Tener un perro puede reducir el riesgo de muerte

Las personas que sólo tienen como compañero a un perro tienen un riesgo menor de morir por cualquier causa
Redacción | El Universal
06 Diciembre, 2018 | 12:08 hrs.

Tener un perro como mascota puede reducir el riesgo de morir por enfermedad cardiovascular o cualquier otra causa, según un estudio realizado por la Universidad de Uppsala. Esto se debe posiblemente al bienestar, contacto social y efectos del can sobre el microbioma bacteriano en el propietario.

Sabemos que los dueños de perros tienen una nivel de actividad física, lo que podría ser una explicación para los resultados observados. Otras explicaciones incluyen un mayor bienestar y contactos sociales o efectos del perro sobre el microbioma bacteriano en el dueño”, dijo la titular del estudio, Tove Fall.

Para estudiar esta asociación, el equipo de científicos suecos utilizó registros nacionales de más de 3.4 millones de personas de entre 40 y 80 años, y sin ninguna enfermedad cardiovascular previa en 2001. Además, los investigadores utilizaron siete fuentes de datos nacionales diferentes, incluidos dos registros de propiedad de perros.

Con esto, se determinó que tener un perro es un factor de protección en las personas que viven solas, un grupo que tiene un mayor riesgo de enfermedad cardiovascular y muerte en comparación con aquellos que viven con varios individuos.
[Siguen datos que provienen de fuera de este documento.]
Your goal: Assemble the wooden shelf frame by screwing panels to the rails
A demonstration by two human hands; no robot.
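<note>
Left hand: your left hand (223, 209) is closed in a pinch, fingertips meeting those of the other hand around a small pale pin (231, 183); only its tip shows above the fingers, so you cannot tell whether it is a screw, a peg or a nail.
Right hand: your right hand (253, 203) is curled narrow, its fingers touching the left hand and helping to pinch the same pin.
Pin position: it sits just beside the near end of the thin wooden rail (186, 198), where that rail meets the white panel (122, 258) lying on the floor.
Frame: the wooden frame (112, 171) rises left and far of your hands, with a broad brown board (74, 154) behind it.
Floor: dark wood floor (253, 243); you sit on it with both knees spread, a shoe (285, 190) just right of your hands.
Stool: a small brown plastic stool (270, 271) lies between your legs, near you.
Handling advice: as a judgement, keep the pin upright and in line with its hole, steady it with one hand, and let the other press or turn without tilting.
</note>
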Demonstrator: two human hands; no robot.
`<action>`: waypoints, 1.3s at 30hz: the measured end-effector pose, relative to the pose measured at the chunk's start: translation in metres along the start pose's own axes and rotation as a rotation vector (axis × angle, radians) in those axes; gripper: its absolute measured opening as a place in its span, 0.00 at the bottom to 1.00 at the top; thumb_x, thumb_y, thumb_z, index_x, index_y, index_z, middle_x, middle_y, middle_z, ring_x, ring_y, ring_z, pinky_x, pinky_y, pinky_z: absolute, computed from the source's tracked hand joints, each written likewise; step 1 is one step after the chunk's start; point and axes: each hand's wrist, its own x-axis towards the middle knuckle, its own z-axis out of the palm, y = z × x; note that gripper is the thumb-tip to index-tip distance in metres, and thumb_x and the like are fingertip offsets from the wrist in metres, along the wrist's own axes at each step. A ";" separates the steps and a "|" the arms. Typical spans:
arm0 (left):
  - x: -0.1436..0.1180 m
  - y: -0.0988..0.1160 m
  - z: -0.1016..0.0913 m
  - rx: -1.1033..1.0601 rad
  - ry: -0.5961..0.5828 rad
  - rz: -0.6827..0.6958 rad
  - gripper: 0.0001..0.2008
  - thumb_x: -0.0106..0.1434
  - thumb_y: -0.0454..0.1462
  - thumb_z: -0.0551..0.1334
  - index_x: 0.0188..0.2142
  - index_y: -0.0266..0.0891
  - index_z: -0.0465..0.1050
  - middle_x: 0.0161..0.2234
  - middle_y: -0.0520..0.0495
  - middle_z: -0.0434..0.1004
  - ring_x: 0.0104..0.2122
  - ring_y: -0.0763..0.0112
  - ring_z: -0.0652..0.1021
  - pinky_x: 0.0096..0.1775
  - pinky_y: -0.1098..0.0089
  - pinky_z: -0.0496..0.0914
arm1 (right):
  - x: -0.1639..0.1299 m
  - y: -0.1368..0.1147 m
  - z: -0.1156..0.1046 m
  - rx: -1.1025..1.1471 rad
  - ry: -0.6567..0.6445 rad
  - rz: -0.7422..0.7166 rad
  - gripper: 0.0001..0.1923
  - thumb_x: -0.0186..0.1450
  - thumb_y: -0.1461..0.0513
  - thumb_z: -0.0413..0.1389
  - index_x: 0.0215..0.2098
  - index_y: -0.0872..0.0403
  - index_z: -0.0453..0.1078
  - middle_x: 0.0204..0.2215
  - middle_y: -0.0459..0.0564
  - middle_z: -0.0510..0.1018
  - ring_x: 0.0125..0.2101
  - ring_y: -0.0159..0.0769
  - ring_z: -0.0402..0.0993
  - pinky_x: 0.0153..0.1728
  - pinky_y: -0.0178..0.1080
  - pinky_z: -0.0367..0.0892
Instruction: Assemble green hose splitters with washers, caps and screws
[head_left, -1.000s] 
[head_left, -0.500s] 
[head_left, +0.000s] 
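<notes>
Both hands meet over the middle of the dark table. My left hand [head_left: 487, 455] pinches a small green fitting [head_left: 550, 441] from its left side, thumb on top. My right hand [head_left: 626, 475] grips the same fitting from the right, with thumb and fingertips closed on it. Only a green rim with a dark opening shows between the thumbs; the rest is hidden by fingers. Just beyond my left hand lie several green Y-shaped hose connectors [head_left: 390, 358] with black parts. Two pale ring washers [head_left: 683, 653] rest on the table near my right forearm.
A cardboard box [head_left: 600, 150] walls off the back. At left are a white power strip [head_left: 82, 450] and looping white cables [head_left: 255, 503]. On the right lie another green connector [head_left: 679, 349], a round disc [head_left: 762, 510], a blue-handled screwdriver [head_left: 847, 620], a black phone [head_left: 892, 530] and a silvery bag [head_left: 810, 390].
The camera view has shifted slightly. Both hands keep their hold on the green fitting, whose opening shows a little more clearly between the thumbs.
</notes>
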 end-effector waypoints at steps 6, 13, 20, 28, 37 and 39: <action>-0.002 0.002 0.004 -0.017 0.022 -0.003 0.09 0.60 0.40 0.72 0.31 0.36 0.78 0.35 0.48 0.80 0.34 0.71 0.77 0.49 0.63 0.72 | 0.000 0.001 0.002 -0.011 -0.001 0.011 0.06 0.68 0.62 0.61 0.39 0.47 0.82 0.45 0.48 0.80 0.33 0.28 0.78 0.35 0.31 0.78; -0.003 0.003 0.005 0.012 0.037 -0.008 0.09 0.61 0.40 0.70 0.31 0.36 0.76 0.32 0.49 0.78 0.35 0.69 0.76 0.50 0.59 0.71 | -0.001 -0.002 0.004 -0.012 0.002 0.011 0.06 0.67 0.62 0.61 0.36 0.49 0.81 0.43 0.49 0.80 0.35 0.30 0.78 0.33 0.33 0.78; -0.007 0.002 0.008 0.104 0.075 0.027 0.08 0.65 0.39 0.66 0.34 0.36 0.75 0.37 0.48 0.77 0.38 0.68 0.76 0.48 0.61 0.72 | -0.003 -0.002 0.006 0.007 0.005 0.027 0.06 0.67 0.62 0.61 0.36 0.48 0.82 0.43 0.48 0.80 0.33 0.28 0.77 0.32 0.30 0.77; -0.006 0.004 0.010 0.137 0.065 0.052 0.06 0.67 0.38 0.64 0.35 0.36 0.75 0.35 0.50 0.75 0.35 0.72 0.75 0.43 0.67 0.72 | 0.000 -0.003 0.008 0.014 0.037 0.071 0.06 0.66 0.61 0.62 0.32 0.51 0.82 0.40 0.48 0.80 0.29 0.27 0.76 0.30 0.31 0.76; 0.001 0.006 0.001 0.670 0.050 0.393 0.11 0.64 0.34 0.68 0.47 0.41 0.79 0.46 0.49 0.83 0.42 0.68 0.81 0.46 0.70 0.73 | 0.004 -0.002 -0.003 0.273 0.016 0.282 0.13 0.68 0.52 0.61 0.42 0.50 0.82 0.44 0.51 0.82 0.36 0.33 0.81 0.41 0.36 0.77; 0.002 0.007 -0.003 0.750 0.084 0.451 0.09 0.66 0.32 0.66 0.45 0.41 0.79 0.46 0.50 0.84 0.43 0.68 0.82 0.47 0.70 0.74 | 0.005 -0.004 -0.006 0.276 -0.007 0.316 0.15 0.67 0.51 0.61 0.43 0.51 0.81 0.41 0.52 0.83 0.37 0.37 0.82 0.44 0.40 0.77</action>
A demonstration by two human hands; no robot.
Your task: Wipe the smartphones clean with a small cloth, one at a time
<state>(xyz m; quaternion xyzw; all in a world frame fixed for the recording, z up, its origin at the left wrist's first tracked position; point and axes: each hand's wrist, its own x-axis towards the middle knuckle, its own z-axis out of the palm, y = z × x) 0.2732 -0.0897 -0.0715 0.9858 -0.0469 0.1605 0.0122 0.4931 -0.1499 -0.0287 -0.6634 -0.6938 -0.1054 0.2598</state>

Los resultados mostraron que estas personas tuvieron una reducción del 33% en el riesgo de muerte y 11% menos de probabilidades de fallecer por enfermedad cardiovascular durante los 12 años que duró el seguimiento. Además, los propietarios de perros criados para la caza gozaban de mayor protección.

“También puede haber diferencias entre dueños y no propietarios antes de comprar un perro, lo que podría haber influido en nuestros resultados, como las personas que eligen tener un perro que tiende a ser más activo y de mejor salud”, indicó la estudiante de doctorado en esa institución.

El estudio fue generalizado para la población sueca, sin embargo, la autora espera que también lo sea para otras poblaciones europeas con una cultura similar a la propiedad de perros.